The multistatic ambiguity function has recently been proposed as a tool for analyzing and designing multistatic radar systems. It was demonstrated through examples that multistatic radar system performances can be improved by shaping the multistatic ambiguity function through waveform selection and adequate weighting of different receivers during pre-detection fusion. In this work we study sensor repositioning as a third way of shaping the multistatic ambiguity function. We provide some preliminary simulation results that illustrate how significant improvements in radar system performances can be achieved by combining waveform selection, receiver weighting and sensor placement strategies. These results can serve as a guideline for future multistatic fusion rule development.
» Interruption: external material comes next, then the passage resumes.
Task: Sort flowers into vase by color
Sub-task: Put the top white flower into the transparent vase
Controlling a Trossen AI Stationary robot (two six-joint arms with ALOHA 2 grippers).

Waveform diversity and sensors as robots in advanced military systems

Future military sensor systems will contain intelligent software that will dynamically assess a scenario and modify its emissions and its receivers signal and data processing to enhance performance. This capability is needed in multistatic radar situations. A multistatic radar ambiguity function is derived as a performance measure. The bistatic triangle should be taken into account when assigning weights for fusing the results of multiple receivers. By choosing the proper waveforms and their parameters the distortion experienced with difficult bistatic triangles may be neutralized. A simulation and experiment will be performed to develop the necessary rules choosing the proper waveforms for use in a sensors as robots proof of concept demonstration.

A Framework for the Analysis of Multistatic Radar Systems with Multiple Transmitters

The multistatic ambiguity function can be used as a tool for analyzing multistatic radar systems. It has been demonstrated that the multistatic ambiguity function can serve as a guideline for developing multistatic radar signal processing rules and waveform selection strategies in system configurations with a single transmitter and multiple receivers. In this work we extend the development of multistatic ambiguity function to radar systems with multiple transmitters and multiple receivers.

Signal processing and waveform selection strategies in multistatic radar systems

The multistatic ambiguity function has recently been used as a tool for analyzing multistatic radar systems. It was demonstrated that the multistatic ambiguity function with proper analytical foundation and corresponding graphic representation can serve as a guideline for developing multistatic radar signal processing rules. In this work we use this newly developed approach to combine optimal selection of weights for fusing signals from multiple receivers with waveform selection strategies in order to meet desired performance goals. We consider configurations with multiple receivers and one transmitter and demonstrate through examples that multistatic system performances can be significantly improved when selection of system parameters is based on shaping of the multistatic ambiguity function. This approach promises to be beneficial especially in scenarios with rapidly changing geometries, such as when the transmitter and/or receivers are moving, and when waveform diversity is applied, since the classical detection theory does not take into account the system geometry and waveform shape.

Using genetic algorithms for radar waveform selection

Genetic algorithms have proven to be useful tools in optimizing complex problems with large solution spaces. Radar waveform selection is a challenging problem that may benefit from the use of genetic algorithms. Furthermore, advances in the areas of waveform diversity, multistatic radars and knowledge-aided radars are making waveform selection even more challenging. As a design tool we used genetic algorithms to perform waveform selection utilizing the autocorrelation and ambiguity functions in the fitness evaluation. Monostatic, bistatic and multistatic notional examples are presented and early results indicate that genetic algorithms can provide a useful and effective tool in waveform selection for a variety of radar configurations.